*WHAT YOU NEED TO DO*. From the line containing "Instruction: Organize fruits" to the last line of the listing, both included, copy every line exactly and drop the pictures.

*DATASET SECTION*.
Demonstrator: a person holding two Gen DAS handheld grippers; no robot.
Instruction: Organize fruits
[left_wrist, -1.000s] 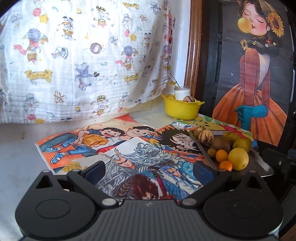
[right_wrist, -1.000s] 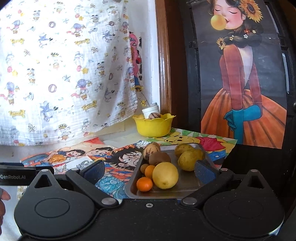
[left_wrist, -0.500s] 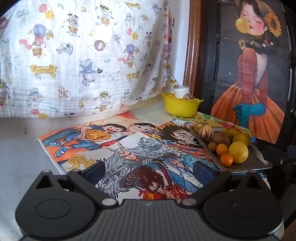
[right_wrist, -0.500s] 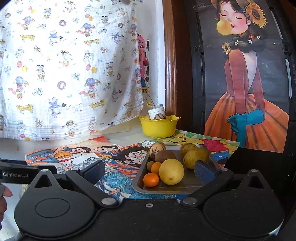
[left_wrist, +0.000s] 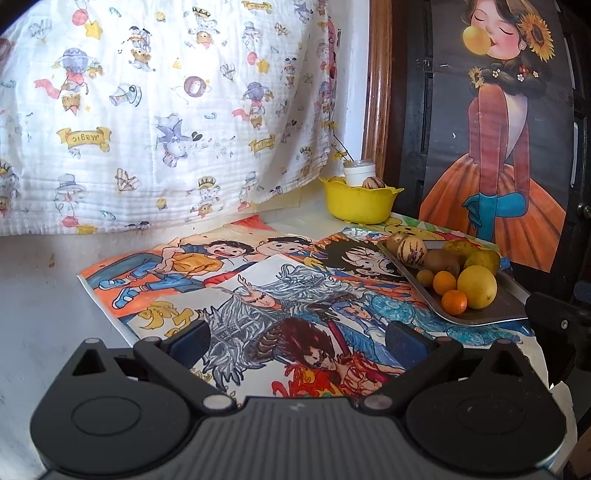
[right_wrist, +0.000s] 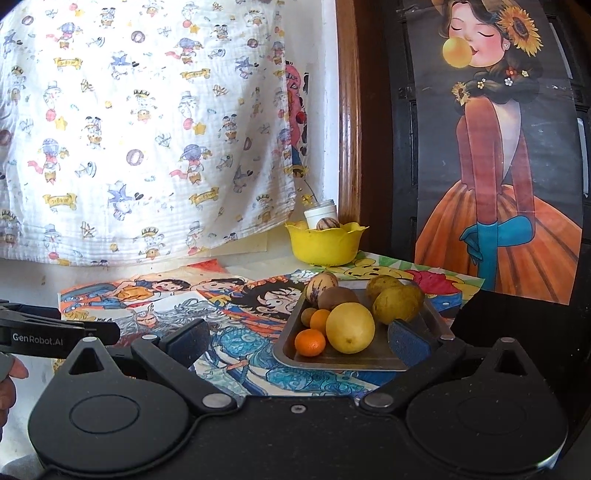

*EXERCISE OUTPUT*.
Instruction: Organize fruits
[left_wrist, -1.000s] 
[right_wrist, -1.000s] 
[left_wrist, -0.500s] 
[right_wrist, -0.500s] 
[left_wrist, +0.000s] 
[right_wrist, +0.000s] 

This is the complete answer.